Hearing Voices

The Experience of Online Public Consultations and Discussions in UK Governance

By Dr Stephen Coleman

 with Nicola Hall and Milica Howell

 

November 2002

 

Summary

 

 

 

New media, new messages

 

Government is now in the business of listening to people – and being seen to hear what they say. The OECD report on Citizens As Partners observed that, ‘Highly educated, well-informed citizens expect governments to take their views and knowledge into account when making decisions’, and outlines five reasons for governments strengthening their relationships with citizens:

·        Improve the quality of policy, by allowing governments to tap wider sources of information, perspectives, and potential solutions in order to meet the challenges of policy-making under conditions of increasing complexity, policy interdependence and time pressures.

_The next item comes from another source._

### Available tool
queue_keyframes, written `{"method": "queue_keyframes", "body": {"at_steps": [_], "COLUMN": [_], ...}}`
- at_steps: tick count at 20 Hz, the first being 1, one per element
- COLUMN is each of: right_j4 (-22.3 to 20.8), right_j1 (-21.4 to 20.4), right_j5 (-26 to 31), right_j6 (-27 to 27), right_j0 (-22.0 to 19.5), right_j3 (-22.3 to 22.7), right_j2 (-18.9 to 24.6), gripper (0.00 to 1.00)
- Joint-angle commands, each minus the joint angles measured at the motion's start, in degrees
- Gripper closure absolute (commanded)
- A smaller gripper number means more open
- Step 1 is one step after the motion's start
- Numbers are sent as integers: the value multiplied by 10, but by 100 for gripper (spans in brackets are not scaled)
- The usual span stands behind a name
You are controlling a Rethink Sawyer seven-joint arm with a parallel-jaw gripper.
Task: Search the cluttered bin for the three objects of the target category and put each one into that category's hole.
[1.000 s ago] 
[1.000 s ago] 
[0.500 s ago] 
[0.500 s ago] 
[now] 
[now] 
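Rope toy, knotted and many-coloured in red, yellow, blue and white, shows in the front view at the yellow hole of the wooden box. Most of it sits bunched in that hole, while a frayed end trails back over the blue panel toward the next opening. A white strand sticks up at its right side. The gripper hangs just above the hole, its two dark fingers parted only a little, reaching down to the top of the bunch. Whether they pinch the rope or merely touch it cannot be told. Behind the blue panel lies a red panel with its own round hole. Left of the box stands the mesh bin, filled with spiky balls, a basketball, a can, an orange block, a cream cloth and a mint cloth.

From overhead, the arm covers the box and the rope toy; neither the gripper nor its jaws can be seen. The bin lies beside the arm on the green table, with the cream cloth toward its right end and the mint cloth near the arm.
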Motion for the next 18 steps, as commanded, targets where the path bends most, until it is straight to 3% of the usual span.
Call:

·        Meet the challenges of the emerging information society, to prepare for greater and faster interactions with citizens and ensure better knowledge management.

·        Integrate public input into the policy-making process, in order to meet citizens’ expectations that their voices be heard and their views be considered in decision-making by government.

·        Respond to calls for greater government transparency and accountability, as public and media scrutiny of government actions increases and standards in public life are codified and raised.

·        Strengthen public trust in government and reverse the steady erosion of voter turnout in elections, falling membership in political parties and surveys showing declining confidence in key public institutions.[i]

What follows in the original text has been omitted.